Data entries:
>>
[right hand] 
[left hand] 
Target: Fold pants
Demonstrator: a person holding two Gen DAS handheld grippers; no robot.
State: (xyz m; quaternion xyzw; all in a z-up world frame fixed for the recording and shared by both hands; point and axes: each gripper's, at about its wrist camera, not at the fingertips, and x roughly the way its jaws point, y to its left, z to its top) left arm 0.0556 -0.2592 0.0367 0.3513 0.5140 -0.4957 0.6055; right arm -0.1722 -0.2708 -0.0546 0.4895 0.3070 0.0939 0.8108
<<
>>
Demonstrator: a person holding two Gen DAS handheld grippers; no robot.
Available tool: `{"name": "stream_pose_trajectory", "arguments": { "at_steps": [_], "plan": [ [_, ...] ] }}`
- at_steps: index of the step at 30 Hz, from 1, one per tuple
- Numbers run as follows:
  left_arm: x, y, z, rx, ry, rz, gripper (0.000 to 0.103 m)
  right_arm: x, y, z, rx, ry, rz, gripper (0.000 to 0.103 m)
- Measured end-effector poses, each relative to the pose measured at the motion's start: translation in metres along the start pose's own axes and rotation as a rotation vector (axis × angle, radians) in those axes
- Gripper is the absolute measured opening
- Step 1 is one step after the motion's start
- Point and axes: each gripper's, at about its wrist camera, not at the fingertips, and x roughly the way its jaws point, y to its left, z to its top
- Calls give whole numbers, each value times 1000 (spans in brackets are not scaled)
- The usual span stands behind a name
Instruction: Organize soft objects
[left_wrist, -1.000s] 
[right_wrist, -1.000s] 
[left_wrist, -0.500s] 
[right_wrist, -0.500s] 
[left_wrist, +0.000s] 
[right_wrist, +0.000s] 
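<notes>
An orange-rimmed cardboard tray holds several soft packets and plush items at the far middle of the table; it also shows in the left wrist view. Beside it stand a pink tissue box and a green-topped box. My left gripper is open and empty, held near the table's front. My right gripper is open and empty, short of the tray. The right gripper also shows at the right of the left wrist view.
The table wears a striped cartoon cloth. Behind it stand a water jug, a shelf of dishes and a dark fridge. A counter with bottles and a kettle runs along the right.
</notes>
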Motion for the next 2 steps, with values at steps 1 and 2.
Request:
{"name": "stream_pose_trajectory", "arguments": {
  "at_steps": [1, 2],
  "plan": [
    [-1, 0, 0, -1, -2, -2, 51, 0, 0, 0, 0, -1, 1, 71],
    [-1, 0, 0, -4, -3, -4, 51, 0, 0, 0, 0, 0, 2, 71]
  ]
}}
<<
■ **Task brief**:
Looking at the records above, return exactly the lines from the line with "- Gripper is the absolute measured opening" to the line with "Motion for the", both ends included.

■ **Response for this exercise**:
- Gripper is the absolute measured opening
- Step 1 is one step after the motion's start
- Point and axes: each gripper's, at about its wrist camera, not at the fingertips, and x roughly the way its jaws point, y to its left, z to its top
- Calls give whole numbers, each value times 1000 (spans in brackets are not scaled)
- The usual span stands behind a name
Instruction: Organize soft objects
[left_wrist, -1.000s] 
[right_wrist, -1.000s] 
[left_wrist, -0.500s] 
[right_wrist, -0.500s] 
[left_wrist, +0.000s] 
[right_wrist, +0.000s] 
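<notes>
An orange-rimmed cardboard tray holds several soft packets and plush items at the far middle of the table; it also shows in the left wrist view. Beside it stand a pink tissue box and a green-topped box. My left gripper is open and empty, held near the table's front. My right gripper is open and empty, short of the tray. The right gripper also shows at the right of the left wrist view.
The table wears a striped cartoon cloth. Behind it stand a water jug, a shelf of dishes and a dark fridge. A counter with bottles and a kettle runs along the right.
</notes>
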Motion for the next 2 steps, with values at steps 1 and 2.

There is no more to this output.